Bestellinformation
| Produkt | Katalog # | EINHEIT | Preis | ANZAHL | Favoriten | |
FGF-19 Double Nickase Plasmid (h) | sc-401725-NIC | 20 µg | $410.00 | |||
FGF-19 Double Nickase Plasmid (h2) | sc-401725-NIC-2 | 20 µg | $410.00 |
FGF19 kodiert den Fibroblasten-Wachstumsfaktor 19 (FGF-19), einen endokrinen FGF, der vor allem über FGFR4 im Komplex mit dem Korezeptor β‑Klotho signalisiert und dadurch die Gallensäuresynthese, den Lipidstoffwechsel und die Energiehomöostase reguliert. In Hepatozyten unterdrückt FGF-19 die Expression von CYP7A1 als Teil einer durch FXR vermittelten intestinalen Rückkopplung und verknüpft so die Nährstoffwahrnehmung mit metabolischen Genprogrammen. Diese Signalachse greift in die MAPK/ERK- und PI3K/AKT‑Signalwege ein und beeinflusst Proliferation sowie metabolische Anpassung. Eine fehlregulierte Expression oder Signalübertragung von FGF19 wurde mit Stoffwechselstörungen und onkogenen Phänotypen in Geweben in Verbindung gebracht, in denen FGFR4–β‑Klotho aktiv ist, was seine Untersuchung in der Leberbiologie und in krebsassoziierten Signalnetzwerken unterstützt.

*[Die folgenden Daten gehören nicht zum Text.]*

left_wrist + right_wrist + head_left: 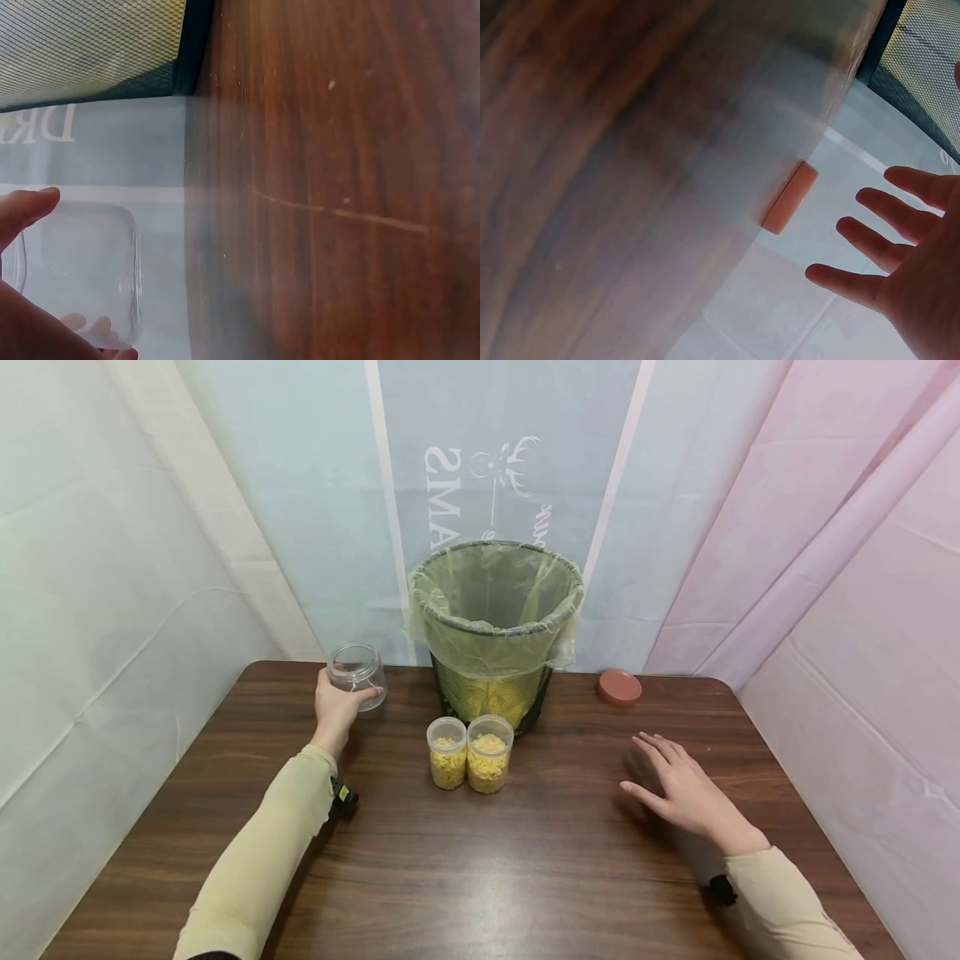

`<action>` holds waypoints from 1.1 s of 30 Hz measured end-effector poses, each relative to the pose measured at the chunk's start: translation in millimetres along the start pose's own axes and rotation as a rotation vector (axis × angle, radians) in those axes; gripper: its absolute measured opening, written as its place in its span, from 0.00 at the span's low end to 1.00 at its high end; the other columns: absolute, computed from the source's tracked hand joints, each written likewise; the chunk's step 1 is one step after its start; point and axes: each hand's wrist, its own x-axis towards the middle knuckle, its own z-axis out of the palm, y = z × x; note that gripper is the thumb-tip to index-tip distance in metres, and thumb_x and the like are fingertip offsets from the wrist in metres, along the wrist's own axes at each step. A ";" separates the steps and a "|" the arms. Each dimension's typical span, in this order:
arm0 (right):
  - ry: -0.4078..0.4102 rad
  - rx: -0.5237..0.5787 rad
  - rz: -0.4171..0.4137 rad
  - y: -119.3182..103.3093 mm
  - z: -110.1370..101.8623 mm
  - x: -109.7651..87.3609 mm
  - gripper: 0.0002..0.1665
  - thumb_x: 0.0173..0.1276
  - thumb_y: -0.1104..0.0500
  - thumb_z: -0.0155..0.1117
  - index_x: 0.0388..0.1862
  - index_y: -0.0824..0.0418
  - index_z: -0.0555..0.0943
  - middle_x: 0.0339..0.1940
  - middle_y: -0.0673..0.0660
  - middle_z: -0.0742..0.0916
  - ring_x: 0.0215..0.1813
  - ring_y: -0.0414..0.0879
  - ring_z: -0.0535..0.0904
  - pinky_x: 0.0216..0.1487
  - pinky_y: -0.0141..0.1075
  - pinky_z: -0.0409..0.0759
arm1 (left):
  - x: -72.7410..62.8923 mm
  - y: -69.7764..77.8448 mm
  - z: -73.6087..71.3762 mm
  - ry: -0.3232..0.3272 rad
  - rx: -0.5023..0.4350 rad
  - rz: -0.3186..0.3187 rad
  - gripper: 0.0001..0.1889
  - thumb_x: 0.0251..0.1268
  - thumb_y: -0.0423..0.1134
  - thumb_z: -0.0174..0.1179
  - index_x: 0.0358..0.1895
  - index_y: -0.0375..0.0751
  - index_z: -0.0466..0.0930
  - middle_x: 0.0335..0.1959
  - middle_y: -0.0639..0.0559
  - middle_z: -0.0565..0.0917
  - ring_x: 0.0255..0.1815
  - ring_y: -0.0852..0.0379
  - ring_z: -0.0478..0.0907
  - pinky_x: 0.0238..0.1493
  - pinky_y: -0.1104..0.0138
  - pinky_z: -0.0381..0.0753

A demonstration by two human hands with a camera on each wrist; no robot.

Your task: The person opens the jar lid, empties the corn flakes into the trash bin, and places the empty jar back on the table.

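At the table's far left, my left hand (339, 703) grips a clear, wide-mouthed jar (358, 672) that has no lid on it. In the left wrist view, thumb and fingers wrap around the see-through jar (90, 262), and fingertips show through its wall. My right hand (686, 789) hovers over the right side of the table with its fingers spread and holds nothing. Beyond it lies a round reddish-brown lid (619, 687), seen edge-on as a lid (791, 197) in the right wrist view.
A black mesh bin (495, 647) with a yellowish plastic liner stands at the back centre, yellow stuff showing low inside. Two small clear tubs, one left (447, 756) and one right (489, 758), hold yellow crumbly bits before it. Fabric curtains (517, 460) enclose the wooden table (480, 877).
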 end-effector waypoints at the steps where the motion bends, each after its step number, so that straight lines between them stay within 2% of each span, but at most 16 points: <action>1: -0.001 0.001 0.004 0.6 -0.6 -0.4 0.45 0.60 0.41 0.66 0.68 0.65 0.65 0.66 0.67 0.71 0.66 0.66 0.63 0.60 0.60 0.64 | 1.7 -0.3 0.6 0.004 0.002 -0.004 0.48 0.43 0.37 0.75 0.69 0.42 0.56 0.66 0.43 0.65 0.67 0.47 0.62 0.68 0.55 0.63; 9: 0.003 -0.002 0.020 2.9 -6.6 -3.8 0.45 0.60 0.41 0.65 0.68 0.66 0.65 0.66 0.68 0.71 0.67 0.67 0.62 0.59 0.61 0.63 | 14.2 -4.2 5.9 0.031 0.007 -0.061 0.48 0.42 0.37 0.75 0.69 0.45 0.55 0.67 0.44 0.65 0.69 0.47 0.60 0.69 0.57 0.62; 21: 0.027 -0.004 0.026 4.8 -11.9 -7.9 0.45 0.59 0.43 0.67 0.68 0.66 0.65 0.66 0.68 0.71 0.66 0.68 0.62 0.58 0.63 0.64 | 30.0 -11.6 9.1 0.050 0.012 -0.078 0.48 0.44 0.35 0.74 0.70 0.45 0.54 0.69 0.44 0.63 0.70 0.46 0.58 0.69 0.55 0.62; 33: 0.054 0.001 0.032 8.8 -14.3 -11.4 0.46 0.58 0.45 0.68 0.68 0.67 0.65 0.65 0.69 0.71 0.65 0.69 0.62 0.58 0.62 0.64 | 42.7 -16.8 9.7 0.041 -0.014 -0.132 0.51 0.46 0.32 0.72 0.73 0.46 0.48 0.71 0.43 0.59 0.72 0.46 0.55 0.70 0.56 0.61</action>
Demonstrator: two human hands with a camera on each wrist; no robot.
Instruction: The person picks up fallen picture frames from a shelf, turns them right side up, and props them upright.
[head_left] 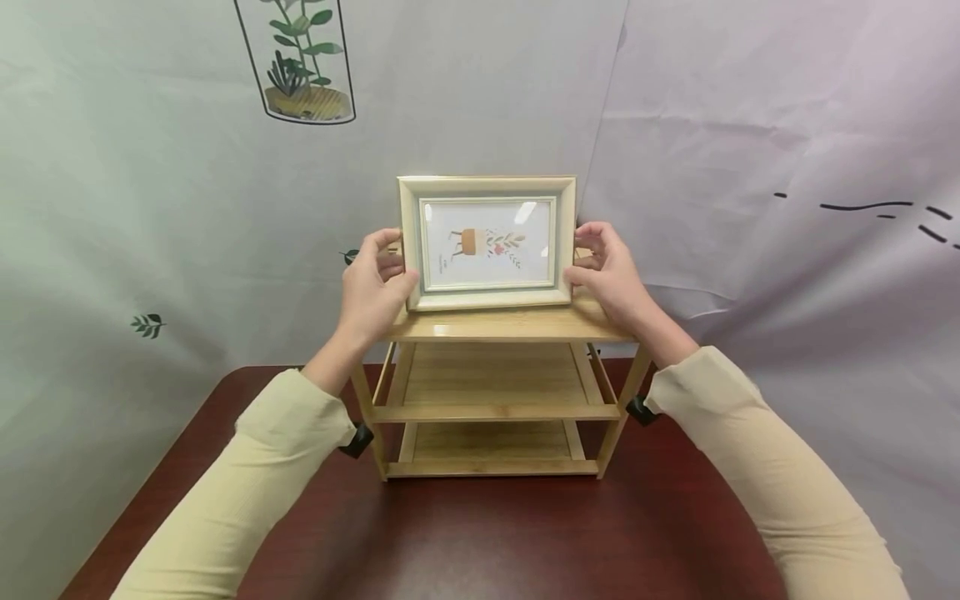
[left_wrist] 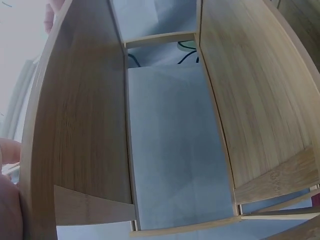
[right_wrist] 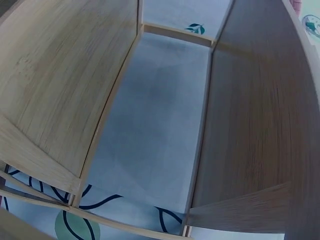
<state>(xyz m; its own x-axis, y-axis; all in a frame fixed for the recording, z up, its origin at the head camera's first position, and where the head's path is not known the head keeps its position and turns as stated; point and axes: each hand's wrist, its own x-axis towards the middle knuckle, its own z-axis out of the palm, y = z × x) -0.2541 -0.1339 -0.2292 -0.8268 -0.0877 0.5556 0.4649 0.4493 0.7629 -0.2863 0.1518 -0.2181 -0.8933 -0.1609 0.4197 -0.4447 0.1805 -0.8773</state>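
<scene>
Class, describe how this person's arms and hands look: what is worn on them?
The left sleeve and right sleeve are long, plain and pale cream, with creased fabric. A small black object shows beside each cuff. The left hand and right hand wear no gloves.

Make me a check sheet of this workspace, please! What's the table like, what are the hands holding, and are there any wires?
Surface: dark red, shiny table.
Job's things: picture frame, its picture sideways, at the top of a wooden shelf; can't tell if its weight rests there.
Clutter: nothing seen.
Grip: left hand and right hand pinch the frame's opposite sides.
Cables: nothing seen.
Surroundings: pale, wrinkled cloth with printed plants.
</scene>
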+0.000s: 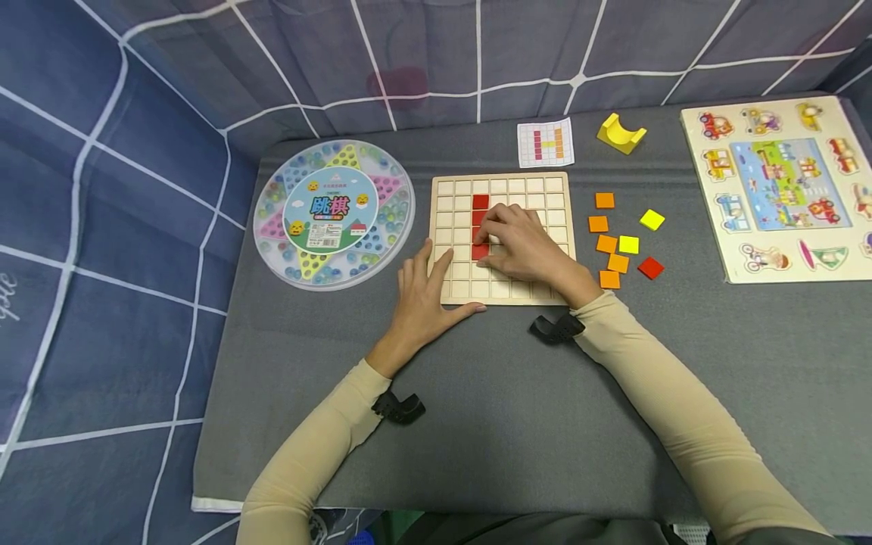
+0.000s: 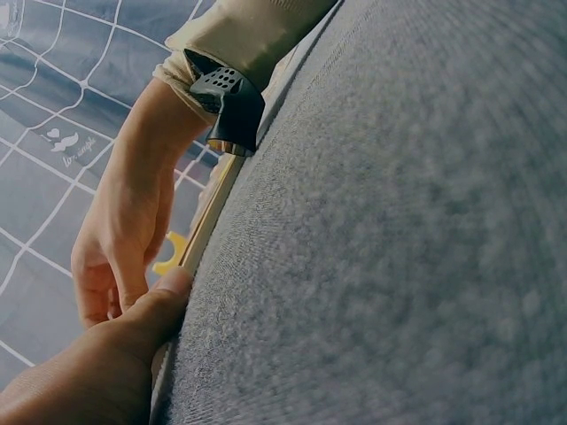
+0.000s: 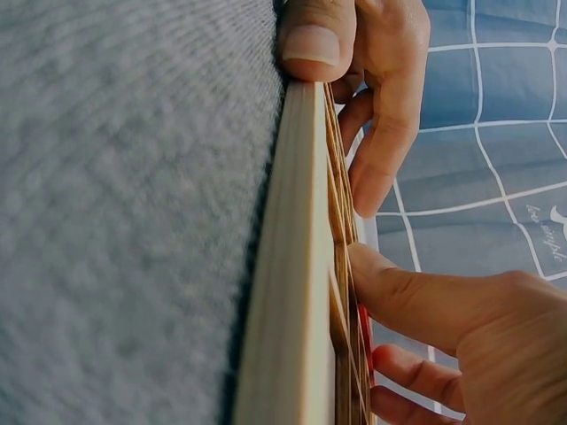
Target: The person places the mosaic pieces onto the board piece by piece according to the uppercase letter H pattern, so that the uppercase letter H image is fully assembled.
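Note:
A wooden grid board (image 1: 504, 296) lies on the table with a column of red square tiles (image 1: 480, 201) in its squares. My left hand (image 1: 417, 303) rests at the board's lower left corner, its fingers straight over the frame. The left thumb (image 3: 312, 49) touches the front edge in the right wrist view. Over the red column, my right hand (image 1: 521, 246) has bent fingers and thumb around a red tile (image 1: 480, 252) low in the column. The fingers hide part of the column. In the left wrist view the right hand (image 2: 124, 230) appears beyond the left thumb.
Right of the board lie several orange tiles (image 1: 598, 224), two yellow-green tiles (image 1: 629, 244) and a loose red tile (image 1: 650, 268). Behind stand a pattern card (image 1: 524, 157) and a yellow arch block (image 1: 621, 136). A round checkers box (image 1: 268, 261) is left, a picture puzzle (image 1: 783, 272) far right.

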Available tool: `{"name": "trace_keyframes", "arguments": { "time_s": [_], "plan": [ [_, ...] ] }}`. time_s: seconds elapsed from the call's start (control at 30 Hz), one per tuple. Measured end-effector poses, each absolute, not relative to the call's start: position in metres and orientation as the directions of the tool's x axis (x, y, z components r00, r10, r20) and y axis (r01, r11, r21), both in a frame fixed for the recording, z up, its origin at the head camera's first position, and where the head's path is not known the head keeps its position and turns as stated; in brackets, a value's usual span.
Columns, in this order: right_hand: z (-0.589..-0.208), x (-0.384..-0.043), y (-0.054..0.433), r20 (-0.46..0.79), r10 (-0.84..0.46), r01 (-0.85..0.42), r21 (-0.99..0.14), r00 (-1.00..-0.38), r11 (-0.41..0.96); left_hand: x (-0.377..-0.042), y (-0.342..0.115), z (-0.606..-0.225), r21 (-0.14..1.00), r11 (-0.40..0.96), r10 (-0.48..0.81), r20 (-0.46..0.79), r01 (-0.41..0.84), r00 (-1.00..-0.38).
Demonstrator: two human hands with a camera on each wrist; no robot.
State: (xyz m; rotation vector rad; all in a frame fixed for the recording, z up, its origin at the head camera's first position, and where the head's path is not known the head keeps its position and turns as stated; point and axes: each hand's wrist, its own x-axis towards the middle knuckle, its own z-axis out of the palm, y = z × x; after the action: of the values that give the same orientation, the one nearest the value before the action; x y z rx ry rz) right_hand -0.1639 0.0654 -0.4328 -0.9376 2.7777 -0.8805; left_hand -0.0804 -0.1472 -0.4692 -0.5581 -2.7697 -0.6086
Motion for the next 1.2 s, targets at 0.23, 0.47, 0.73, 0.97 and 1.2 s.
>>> {"name": "trace_keyframes", "arguments": {
  "time_s": [0.23, 0.47, 0.73, 0.97, 1.2],
  "plan": [
    [-0.432, -0.164, 0.068, 0.135, -0.607, -0.567, -0.555, -0.784, 0.609, -0.08, -0.147, -0.468, 0.348, 0.843, 0.307, 0.316, 0.411, -0.898],
    [-0.432, -0.162, 0.083, 0.189, -0.626, -0.602, -0.574, -0.757, 0.555, -0.08, -0.144, -0.469, 0.349, 0.841, 0.309, 0.315, 0.413, -0.897],
    [-0.429, -0.155, 0.124, 0.228, -0.594, -0.592, -0.598, -0.772, 0.54, -0.08, -0.146, -0.469, 0.356, 0.836, 0.307, 0.327, 0.418, -0.894],
    [-0.426, -0.147, 0.182, 0.205, -0.522, -0.532, -0.577, -0.828, 0.619, -0.08, -0.146, -0.47, 0.367, 0.826, 0.305, 0.348, 0.428, -0.887],
    [-0.424, -0.128, 0.242, 0.126, -0.398, -0.405, -0.498, -0.909, 0.767, -0.08, -0.146, -0.47, 0.387, 0.81, 0.312, 0.352, 0.44, -0.882]
  ]
}}
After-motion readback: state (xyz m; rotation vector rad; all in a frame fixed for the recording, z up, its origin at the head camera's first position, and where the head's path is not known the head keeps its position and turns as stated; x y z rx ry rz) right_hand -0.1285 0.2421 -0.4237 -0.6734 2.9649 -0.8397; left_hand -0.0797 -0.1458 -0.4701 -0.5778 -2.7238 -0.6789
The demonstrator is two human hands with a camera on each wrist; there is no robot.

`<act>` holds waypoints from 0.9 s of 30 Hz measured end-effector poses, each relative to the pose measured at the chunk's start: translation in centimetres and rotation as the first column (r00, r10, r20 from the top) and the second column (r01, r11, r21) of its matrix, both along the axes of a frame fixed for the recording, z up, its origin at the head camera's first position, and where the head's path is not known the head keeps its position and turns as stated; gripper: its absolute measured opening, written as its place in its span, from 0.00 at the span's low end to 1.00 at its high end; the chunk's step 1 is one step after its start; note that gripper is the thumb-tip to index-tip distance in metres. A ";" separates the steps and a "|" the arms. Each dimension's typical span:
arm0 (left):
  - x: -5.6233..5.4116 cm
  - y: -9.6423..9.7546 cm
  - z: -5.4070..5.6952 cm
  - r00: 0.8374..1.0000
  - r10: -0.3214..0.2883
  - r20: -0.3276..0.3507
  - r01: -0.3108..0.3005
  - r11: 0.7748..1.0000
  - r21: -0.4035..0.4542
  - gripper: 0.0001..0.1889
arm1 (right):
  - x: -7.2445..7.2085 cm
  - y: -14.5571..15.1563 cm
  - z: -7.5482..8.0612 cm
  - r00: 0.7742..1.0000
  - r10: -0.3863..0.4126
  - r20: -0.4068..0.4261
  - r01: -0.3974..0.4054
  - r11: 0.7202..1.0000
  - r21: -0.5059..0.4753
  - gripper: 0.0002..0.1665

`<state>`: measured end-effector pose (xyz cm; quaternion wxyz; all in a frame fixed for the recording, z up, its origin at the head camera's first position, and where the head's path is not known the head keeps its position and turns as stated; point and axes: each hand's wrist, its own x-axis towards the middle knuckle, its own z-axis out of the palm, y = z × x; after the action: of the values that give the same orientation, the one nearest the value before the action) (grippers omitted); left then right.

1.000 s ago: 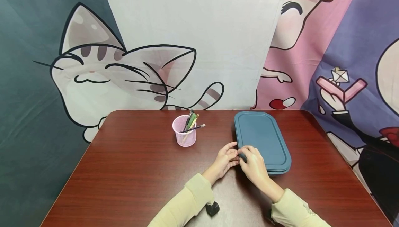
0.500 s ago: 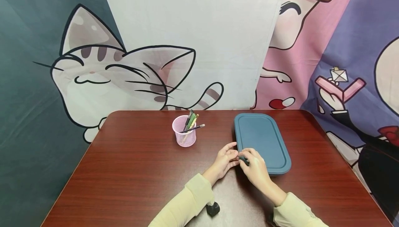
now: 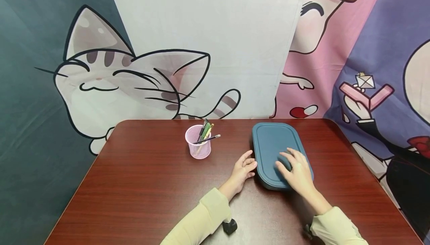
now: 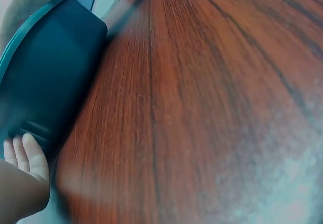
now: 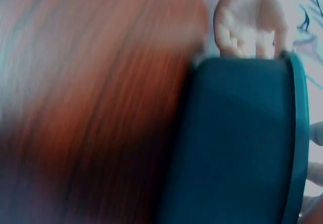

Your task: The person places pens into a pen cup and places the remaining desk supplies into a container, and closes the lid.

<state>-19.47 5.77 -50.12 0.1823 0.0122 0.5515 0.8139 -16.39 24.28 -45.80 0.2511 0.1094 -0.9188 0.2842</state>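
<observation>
A blue lidded box [image 3: 268, 140] lies on the table at the right in the head view. My left hand [image 3: 239, 173] is at the box's left side, its spread fingertips at the wall. In the left wrist view that hand's fingers [image 4: 34, 156] rest against the dark wall, close to a ridged part. My right hand [image 3: 297, 170] is over the lid's near right part with fingers apart and slightly bent. Its fingers [image 5: 315, 171] show beside the rim in the right wrist view. Whether they touch the lid cannot be told. Neither hand grips anything.
A pink mesh cup [image 3: 198, 148] with several pens and pencils stands left of the box, one pencil [image 3: 211, 138] leaning out over its rim. The brown wooden table [image 3: 141, 185] ends at a wall of cartoon-printed cloth [image 3: 215, 21].
My right hand has moved right, away from the box's left edge, where it pinched at a small dark part, to above the lid. My left hand has stayed nearly in place.
</observation>
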 end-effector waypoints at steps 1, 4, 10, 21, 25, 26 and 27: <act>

FGF-19 Das Double-Nickase-Plasmid (h) besteht aus einem aufeinander abgestimmten Plasmidpaar, das für die hochspezifische Bearbeitung des FGF19-Lokus in human-Zelllinien entwickelt wurde. Jedes Plasmid exprimiert eine Cas9-D10A-Nickase und eine spezifische sgRNA, die auf entgegengesetzte DNA-Stränge innerhalb von FGF19 abzielt. Wenn sie auf benachbarte Stellen auf entgegengesetzten DNA-Strängen gerichtet sind, erzeugen die beiden Nickasen versetzte Einzelstrang-Schnitte, die zusammen einen versetzten Doppelstrangbruch erzeugen, was eine koordinierte On-Target-Aktivität beider Guides erfordert. Der resultierende DNA-Bruch wird durch endogene zelluläre Reparaturwege behoben, meist durch nicht-homologe Endverknüpfung (NHEJ), was zu Insertionen oder Deletionen führt, die die FGF19-Funktion stören. Durch die Notwendigkeit einer doppelten sgRNA-Bindung am Zielort erhöht der Doppel-Nick-Ansatz die Spezifität der Bearbeitung und bietet eine komplementäre CRISPR-Strategie für Anwendungen, bei denen eine zusätzliche Kontrolle über die Zielgenauigkeit gewünscht ist.
Um eine effiziente Identifizierung editierter Zellen zu unterstützen, kodiert ein Plasmid GFP zur fluoreszierenden Visualisierung transfizierter Populationen, während das Begleitplasmid ein Puromycin-Resistenzgen für die Antibiotika-Selektion trägt. Zusammen unterstützen diese Merkmale eine effiziente Anreicherung co-transfizierter Populationen und vereinfachen die Validierung von Klonen mit FGF19-Störung.
Nur für Forschungszwecke. Nicht für diagnostische oder therapeutische Zwecke bestimmt.